Overall earnings for private banks remained robust in Q3 FY24, but profitability for most players was lower than estimated, in a quarter marked by higher provisions and pressure on margins.
Loan growth remained strong led by retail, MSME and mid corporates, whereas large corporate demand continued to lag amid muted private capex. Even so, banks expect overall loan growth to be healthy at 18-20 per cent for FY24 and FY25, led by faster growth in higher yielding retail loans, which continue to see the highest demand.
On the other hand, deposit mobilisation continued to be an area of pain for the sector, with deposit growth lagging credit growth for most large and mid-sized players. Low-cost CASA (current and savings account deposits) shrunk for most banks leading to higher reliance on bulk and term deposits. Most banks said they continue to focus on granular deposits and will remain competitive on interest rates, hinting at further scope of deposit rate hikes.

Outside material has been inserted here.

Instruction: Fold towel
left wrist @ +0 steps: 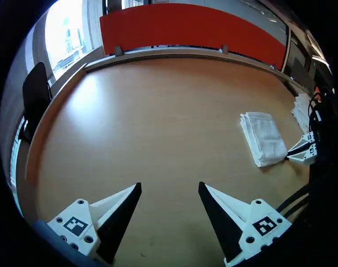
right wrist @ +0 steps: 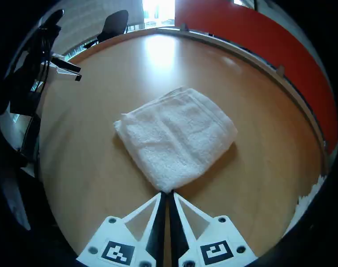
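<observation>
The left tool (left wrist: pixel 169 184) hovers wide open above the tabletop (left wrist: pixel 160 111). The right tool (right wrist: pixel 168 194), its fingers together, touches the corner of the towel (right wrist: pixel 175 135).

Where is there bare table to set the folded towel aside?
Wide bare table between the left gripper and the red panel. Crowded around the towel: right gripper at its corner, another cloth pile beyond.

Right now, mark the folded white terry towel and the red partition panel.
folded white terry towel (right wrist: pixel 178 135): right gripper view, middle of top layer.
red partition panel (left wrist: pixel 187 26): left gripper view, centre of face.
</observation>
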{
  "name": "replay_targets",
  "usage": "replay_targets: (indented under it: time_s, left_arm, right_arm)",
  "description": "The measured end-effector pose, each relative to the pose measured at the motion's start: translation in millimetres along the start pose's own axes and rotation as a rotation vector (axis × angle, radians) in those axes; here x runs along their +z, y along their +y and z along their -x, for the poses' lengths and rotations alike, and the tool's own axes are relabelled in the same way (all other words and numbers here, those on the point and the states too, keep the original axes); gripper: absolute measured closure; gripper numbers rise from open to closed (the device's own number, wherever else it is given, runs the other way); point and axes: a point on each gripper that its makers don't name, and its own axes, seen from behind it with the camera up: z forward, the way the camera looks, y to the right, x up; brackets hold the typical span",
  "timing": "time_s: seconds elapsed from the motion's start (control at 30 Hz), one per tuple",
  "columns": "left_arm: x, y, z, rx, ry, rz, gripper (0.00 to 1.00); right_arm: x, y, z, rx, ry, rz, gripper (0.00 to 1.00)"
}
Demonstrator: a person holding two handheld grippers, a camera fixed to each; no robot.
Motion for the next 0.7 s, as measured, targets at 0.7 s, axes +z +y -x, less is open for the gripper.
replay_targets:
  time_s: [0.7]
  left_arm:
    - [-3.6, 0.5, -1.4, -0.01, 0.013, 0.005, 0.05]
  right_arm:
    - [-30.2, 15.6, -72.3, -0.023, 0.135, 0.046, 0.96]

Private banks expect the crunch of deposits to continue for a few quarters given the tight system liquidity. This will continue to push up cost of funds and assert pressure on margins, and could possibly impede loan growth going into FY25.
HDFC Bank, which has a low share of retail loans, said there is a need to improve the retail mix to support margins. Despite RBI’s caution on unsecured loans, other banks too maintained that the outstanding unsecured portfolio remains a small portion of overall loans and they expect to continue to see 28-32 per cent growth in this segment.

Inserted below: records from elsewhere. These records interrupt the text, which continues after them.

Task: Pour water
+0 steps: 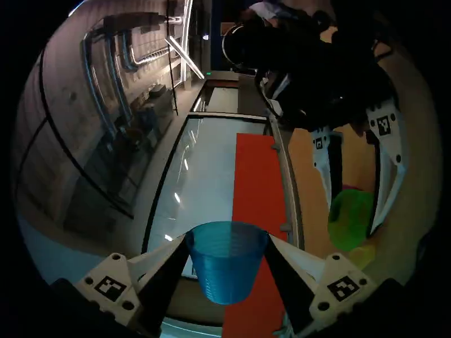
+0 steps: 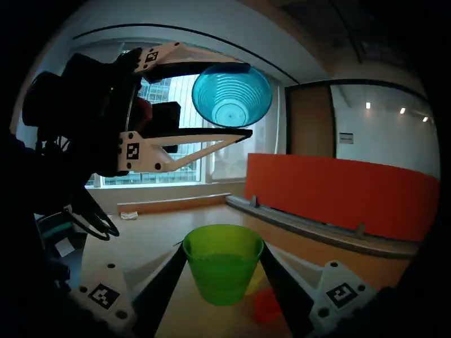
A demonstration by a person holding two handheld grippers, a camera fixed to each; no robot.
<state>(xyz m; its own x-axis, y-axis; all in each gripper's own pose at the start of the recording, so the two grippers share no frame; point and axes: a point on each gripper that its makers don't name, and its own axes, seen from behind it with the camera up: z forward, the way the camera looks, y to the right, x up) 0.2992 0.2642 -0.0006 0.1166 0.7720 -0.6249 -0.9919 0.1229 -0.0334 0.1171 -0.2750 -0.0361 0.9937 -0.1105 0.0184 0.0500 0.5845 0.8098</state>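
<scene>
The blue cup (image 2: 231, 94) is held tipped, its mouth turned toward the right gripper view, and is clamped between the fingers of the left gripper (image 1: 227, 239). Lower down, the green cup (image 2: 223, 262) is gripped upright by the right gripper (image 2: 224, 248) above the wooden table (image 2: 141, 236), near an orange partition (image 2: 349, 191).

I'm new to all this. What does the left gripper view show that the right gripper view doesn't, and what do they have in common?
Left gripper view: bright light strips overhead, and the blue cup seen from its side, gripped in the left gripper's jaws.
Right gripper view: a wooden door, a small red object on the table, and the blue cup's inside, its mouth tipped toward the camera.
Both: the two cups, the green cup held in the right gripper's jaws, and the orange partition.
</scene>
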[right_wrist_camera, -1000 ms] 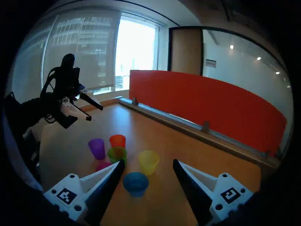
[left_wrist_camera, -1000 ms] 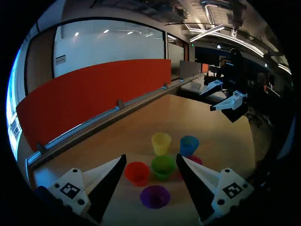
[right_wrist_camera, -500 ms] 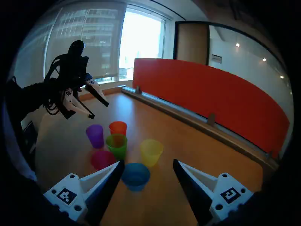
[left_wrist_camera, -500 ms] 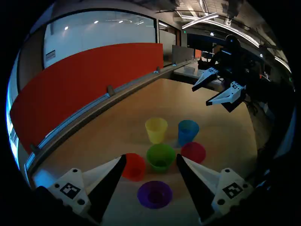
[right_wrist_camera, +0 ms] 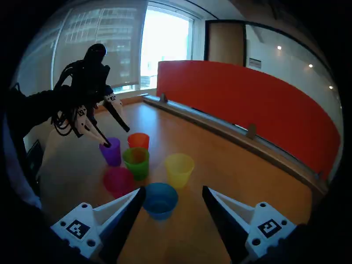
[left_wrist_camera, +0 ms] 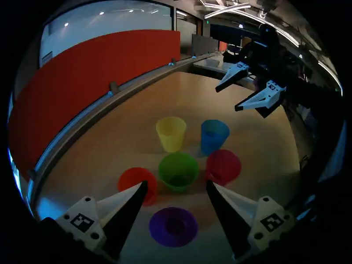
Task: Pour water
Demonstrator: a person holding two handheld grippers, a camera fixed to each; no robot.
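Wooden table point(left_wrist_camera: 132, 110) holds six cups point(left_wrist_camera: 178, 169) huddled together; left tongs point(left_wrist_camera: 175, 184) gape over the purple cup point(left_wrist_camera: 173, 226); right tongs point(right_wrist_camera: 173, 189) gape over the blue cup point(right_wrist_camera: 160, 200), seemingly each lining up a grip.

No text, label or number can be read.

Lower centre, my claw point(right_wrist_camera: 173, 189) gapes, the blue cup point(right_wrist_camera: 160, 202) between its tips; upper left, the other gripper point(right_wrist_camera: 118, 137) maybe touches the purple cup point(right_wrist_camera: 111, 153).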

Provisions for most banks surged during the quarter as they made one-time provisions against their AIF investments. Higher operating expenses led by staff costs and investments in technology, liability franchise and branch expansion also weighed on banks’ bottomline.

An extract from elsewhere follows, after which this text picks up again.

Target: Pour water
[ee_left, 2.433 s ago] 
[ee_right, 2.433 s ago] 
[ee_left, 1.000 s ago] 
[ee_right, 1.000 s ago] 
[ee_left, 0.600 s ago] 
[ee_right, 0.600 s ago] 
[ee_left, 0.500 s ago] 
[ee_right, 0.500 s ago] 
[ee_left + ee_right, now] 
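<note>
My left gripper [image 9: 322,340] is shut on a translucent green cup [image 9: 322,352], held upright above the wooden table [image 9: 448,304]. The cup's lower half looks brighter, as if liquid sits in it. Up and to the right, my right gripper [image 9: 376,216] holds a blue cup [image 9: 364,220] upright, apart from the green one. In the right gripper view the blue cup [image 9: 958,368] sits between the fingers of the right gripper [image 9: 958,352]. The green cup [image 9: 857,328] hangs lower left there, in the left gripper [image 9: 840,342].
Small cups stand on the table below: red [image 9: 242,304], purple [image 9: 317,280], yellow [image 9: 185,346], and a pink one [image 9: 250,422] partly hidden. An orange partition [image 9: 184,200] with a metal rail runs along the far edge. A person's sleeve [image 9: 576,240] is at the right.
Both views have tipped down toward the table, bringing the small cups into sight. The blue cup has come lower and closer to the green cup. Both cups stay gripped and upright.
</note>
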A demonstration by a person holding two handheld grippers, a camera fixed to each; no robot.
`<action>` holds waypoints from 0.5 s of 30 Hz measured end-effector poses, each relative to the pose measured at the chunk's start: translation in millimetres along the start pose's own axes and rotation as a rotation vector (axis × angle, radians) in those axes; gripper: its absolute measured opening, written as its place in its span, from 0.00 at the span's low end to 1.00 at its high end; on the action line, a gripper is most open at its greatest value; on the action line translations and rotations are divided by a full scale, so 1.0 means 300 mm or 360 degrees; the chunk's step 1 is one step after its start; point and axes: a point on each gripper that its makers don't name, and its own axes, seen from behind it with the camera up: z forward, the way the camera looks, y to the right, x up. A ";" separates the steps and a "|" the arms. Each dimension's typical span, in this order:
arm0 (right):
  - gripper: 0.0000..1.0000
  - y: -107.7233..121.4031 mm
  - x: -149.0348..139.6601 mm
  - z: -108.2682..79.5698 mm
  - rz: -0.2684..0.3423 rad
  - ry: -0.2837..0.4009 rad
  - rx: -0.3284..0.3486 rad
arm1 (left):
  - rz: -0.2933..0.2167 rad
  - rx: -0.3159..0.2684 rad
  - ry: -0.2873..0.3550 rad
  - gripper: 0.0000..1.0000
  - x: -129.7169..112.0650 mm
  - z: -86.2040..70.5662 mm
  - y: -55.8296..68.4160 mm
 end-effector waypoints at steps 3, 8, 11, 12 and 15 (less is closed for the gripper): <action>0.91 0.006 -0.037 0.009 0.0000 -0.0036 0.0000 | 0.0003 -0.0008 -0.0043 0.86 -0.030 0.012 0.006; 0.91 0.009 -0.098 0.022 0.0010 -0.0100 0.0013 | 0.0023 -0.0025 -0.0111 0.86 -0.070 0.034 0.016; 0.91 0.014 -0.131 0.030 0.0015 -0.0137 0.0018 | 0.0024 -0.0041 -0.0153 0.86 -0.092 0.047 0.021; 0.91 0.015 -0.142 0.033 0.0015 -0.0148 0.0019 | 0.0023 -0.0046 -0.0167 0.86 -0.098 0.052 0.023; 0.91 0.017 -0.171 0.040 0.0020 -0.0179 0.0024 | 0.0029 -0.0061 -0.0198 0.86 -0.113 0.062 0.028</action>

Asset quality improved for most players on the back of a steady corporate loan book. Slippages during the quarter were largely from the retail portfolio, but banks said they don’t see any stress in the portfolio as the pace of slippages remains “manageable” and controlled. Further, most banks expect slippages to reduce and recoveries to pick-up in the coming quarters.
Analysts said that the room for further increase in lending rates and yields remains limited due to credit competitiveness. However, despite a moderation in NIMs and deposit-related challenges, healthy loan growth and benign asset quality should continue to drive healthy earnings for private banks.